The report, commissioned by McAfee and conducted by Dr. Jonathan Liebenau, senior lecturer in Information Systems, Department of Management at the London School of Economics (LSE), suggests that businesses are struggling to put the necessary IT security resources in place to comply with government regulations. Titled ‘International Perspectives on Information Security Practices,’ the research — believed to be the first of its kind — warns that a firm’s reputation could be damaged by disclosure laws now in force in the U.S. that look set to become more widespread worldwide.

Limited Expertise

The report also reveals that many businesses are reliant on a very limited number of specialists who can manage information risks and understand compliance. Companies that lose these internal capabilities often struggle to find replacements either on the labor market or through outsourcing.

Forcible Disclosure and Reputation

Perhaps the best example of the direct link between IT security and the strategic business function is the requirement to give public notice of a security breach. This has been the law since 2004, but poses serious risks for business reputation and business continuity. A recent survey by the Ponemon Institute revealed that one-third (34 percent) of customers would change their bank after a single security breach.

Dr. Liebenau found that by mid-2006, reports of security breaches in the U.S. were numbering between eight and 10 per week. To date, almost 94 million records containing sensitive personal information have been involved in security breaches.

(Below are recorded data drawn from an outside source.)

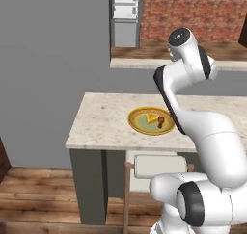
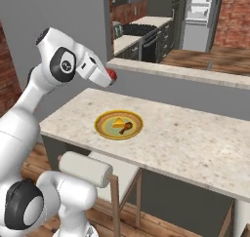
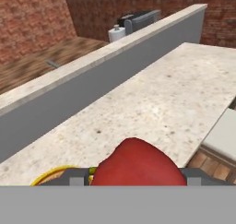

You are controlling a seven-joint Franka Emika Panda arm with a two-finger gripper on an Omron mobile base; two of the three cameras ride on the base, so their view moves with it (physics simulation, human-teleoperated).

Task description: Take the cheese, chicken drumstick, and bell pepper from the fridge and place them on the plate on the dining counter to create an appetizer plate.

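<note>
You have the bell pepper point(image 3: 136, 163) clamped between the gripper's point(image 3: 137, 176) two fingers: in the hand view it is a dark-red, smooth, rounded lump, glossy on its upper curve, bulging above the grey finger pads on either side of it. In the right base view the same red lump point(image 2: 112, 74) shows at the tip of the white hand, held in the air above the dining counter point(image 2: 195, 143) and beside the near side of the plate point(image 2: 118, 124), not touching either.

The plate sits flat on the beige speckled stone, its yellow-orange rim ringing a pale green centre. On it you can see the cheese point(image 2: 117, 123), a small yellow wedge, and the chicken drumstick point(image 2: 126, 129), a brown-orange piece, narrow with one thicker end. The two lie just beside each other near the plate's middle; whether they touch cannot be told.

A sliver of the plate's yellow rim point(image 3: 48, 176) shows at the lower left of the hand view.

Behind the counter runs a raised wooden-topped ledge point(image 2: 205, 60), and beyond it stands the fridge point(image 2: 197, 16), open, with its white interior shelves showing.
</note>
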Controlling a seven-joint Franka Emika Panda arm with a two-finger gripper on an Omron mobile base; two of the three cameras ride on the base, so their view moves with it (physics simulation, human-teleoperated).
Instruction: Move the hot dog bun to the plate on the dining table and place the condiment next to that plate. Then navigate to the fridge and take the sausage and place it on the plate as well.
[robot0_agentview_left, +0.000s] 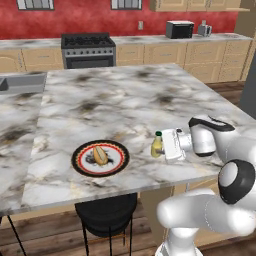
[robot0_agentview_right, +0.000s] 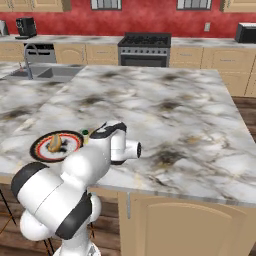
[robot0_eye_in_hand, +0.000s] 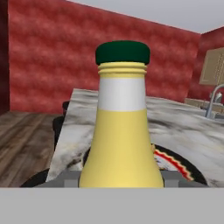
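Right of centre in the left base view, claw (robot0_agentview_left: 161, 146) clamped on condiment (robot0_agentview_left: 157, 145) — upright on worktop (robot0_agentview_left: 125, 95), beside plate (robot0_agentview_left: 100, 158) carrying bun (robot0_agentview_left: 100, 154).

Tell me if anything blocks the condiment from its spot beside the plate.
Nothing visible does. The condiment sits upright in the claw, right of the plate; only bare dining table marble lies between them.

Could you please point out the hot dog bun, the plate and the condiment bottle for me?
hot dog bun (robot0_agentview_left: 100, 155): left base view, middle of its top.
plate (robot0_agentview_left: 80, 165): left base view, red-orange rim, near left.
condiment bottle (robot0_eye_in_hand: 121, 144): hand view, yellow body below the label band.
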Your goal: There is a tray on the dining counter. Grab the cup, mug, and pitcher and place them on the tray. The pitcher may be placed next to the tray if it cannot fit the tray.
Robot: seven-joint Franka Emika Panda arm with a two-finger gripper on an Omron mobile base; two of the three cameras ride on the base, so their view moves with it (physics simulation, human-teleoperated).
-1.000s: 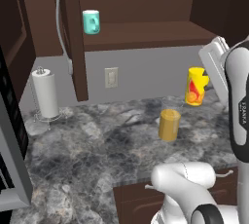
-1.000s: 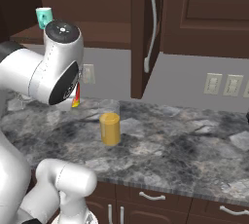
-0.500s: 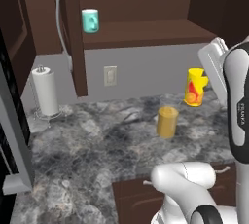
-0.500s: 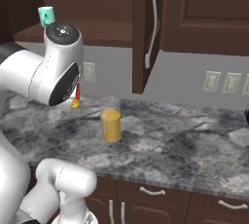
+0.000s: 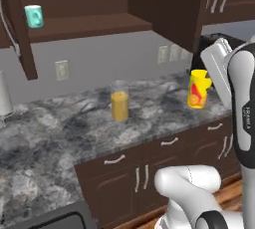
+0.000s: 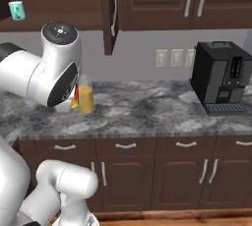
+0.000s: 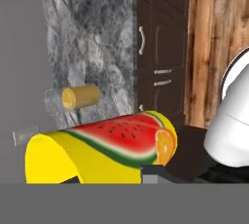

“The mandatory reporting of security breaches will have far-reaching implications on a business’ reputation management,” said Dr. Jonathan Liebenau, senior lecturer in Information Systems, Department of Management at LSE. “The practice of reporting breaches, now commonplace in the United States and quickly spreading to several regions in the world, will impact the way individuals and organizations think about information handling in general and reputation protection in particular.”

Increasing Risk?

Surprisingly, compliance requirements may be increasing security risk as guidelines, standards and compliance concerns overshadow business security needs, and as the costs involved in monitoring and meeting compliance requirements can take resources away from dealing with live security threats.

Theory vs. Practice

Researchers found that CIOs, security officers and IT directors believe compliance is playing an ever-increasing role in IT security, but many businesses are struggling to cope with its requirements. According to one banking security expert in the U.K.: “We understand SOX and what it’s good for, but in practice you do what you can.”

The key findings in this area are:

— Evaluation of security practices is often very subjective due to a lack

of good benchmarks

— There is no convergence of the security practices within businesses.

Those responsible for policies are often different from those who

manage and maintain the system security

— Information security executives and managers resent the considerable

effort spent on monitoring changes in policies and regulations and then

redesigning systems in order to comply with these changes

Evaluating Sarbanes-Oxley

The consensus among computer security professionals is that the SOX has been a boon to information security, elevating the importance of IT security within corporate life. However, there is a widespread view among the senior IT personnel interviewed that it is too vague in its specifications and at the same time too prescriptive in its implications.

Dr. Liebenau conducted interviews with IT directors, security officers, CIOs and CFOs in large global financial services organizations across Europe, Asia and North America to find out how they assess and prioritize information security risks.